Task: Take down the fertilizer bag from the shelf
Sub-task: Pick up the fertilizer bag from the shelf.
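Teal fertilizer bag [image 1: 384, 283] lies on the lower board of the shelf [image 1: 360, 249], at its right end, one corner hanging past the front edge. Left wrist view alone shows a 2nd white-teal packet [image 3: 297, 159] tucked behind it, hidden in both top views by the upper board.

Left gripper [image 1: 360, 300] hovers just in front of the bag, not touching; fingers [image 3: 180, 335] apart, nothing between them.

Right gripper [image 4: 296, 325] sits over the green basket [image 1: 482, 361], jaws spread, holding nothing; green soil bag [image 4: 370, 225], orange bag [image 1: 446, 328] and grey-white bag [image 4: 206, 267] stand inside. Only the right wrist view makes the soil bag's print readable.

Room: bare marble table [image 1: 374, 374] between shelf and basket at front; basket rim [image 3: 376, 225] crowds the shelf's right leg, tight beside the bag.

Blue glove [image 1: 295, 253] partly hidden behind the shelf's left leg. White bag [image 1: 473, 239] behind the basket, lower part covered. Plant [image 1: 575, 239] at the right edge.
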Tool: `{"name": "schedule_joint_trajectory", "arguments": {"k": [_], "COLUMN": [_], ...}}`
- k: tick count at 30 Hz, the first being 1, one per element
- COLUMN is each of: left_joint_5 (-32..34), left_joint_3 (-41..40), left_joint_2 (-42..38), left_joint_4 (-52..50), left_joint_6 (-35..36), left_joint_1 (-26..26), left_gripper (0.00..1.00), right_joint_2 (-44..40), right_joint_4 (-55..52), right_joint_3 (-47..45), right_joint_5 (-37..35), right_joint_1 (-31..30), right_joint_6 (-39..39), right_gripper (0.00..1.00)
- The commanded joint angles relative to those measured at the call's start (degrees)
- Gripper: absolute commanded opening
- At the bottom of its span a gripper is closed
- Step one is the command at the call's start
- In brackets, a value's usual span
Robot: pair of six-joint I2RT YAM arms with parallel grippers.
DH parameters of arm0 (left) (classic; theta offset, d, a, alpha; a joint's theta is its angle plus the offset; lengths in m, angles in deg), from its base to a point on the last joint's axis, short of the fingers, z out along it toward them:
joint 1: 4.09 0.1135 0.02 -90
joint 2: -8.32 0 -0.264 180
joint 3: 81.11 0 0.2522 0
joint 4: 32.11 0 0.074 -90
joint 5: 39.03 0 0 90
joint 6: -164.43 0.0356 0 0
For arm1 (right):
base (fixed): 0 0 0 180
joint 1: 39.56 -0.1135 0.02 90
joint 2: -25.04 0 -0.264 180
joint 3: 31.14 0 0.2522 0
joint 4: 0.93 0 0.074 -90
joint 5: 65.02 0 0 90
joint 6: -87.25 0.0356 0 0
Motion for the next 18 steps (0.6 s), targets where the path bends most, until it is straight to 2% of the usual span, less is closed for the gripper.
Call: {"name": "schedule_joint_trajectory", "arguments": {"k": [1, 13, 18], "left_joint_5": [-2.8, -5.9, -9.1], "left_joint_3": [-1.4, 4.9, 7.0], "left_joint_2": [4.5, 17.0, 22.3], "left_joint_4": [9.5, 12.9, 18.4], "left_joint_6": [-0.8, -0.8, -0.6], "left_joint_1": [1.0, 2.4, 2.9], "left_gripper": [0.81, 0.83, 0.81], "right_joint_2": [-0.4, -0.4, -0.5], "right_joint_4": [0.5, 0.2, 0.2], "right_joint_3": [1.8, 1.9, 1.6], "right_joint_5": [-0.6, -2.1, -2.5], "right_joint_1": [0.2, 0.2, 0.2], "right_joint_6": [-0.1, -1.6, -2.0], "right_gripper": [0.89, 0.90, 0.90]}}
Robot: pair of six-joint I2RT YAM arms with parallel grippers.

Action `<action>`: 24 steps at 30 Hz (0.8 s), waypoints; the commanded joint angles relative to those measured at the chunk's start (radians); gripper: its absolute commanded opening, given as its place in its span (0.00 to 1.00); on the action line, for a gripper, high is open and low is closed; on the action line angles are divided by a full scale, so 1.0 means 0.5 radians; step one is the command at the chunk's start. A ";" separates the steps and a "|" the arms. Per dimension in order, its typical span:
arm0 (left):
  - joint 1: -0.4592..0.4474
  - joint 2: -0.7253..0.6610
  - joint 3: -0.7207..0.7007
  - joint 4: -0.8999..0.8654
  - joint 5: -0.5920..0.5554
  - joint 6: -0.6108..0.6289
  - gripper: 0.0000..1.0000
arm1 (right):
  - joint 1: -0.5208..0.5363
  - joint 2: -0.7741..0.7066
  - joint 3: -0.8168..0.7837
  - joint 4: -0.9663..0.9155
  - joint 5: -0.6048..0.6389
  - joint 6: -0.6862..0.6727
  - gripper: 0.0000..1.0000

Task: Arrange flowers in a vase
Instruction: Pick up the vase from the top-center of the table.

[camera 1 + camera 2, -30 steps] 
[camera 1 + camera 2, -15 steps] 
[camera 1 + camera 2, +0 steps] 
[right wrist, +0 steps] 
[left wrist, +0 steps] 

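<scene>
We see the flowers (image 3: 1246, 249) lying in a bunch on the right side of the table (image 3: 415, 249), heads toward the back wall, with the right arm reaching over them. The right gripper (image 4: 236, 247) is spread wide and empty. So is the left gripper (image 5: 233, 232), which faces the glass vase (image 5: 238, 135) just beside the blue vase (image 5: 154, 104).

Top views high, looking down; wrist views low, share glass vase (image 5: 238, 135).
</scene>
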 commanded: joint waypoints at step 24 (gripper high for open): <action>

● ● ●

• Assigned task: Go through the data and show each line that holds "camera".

• Output for this task:
[camera 1 + camera 2, -30 steps] 
[camera 1 + camera 2, -15 steps] 
[camera 1 + camera 2, +0 steps] 

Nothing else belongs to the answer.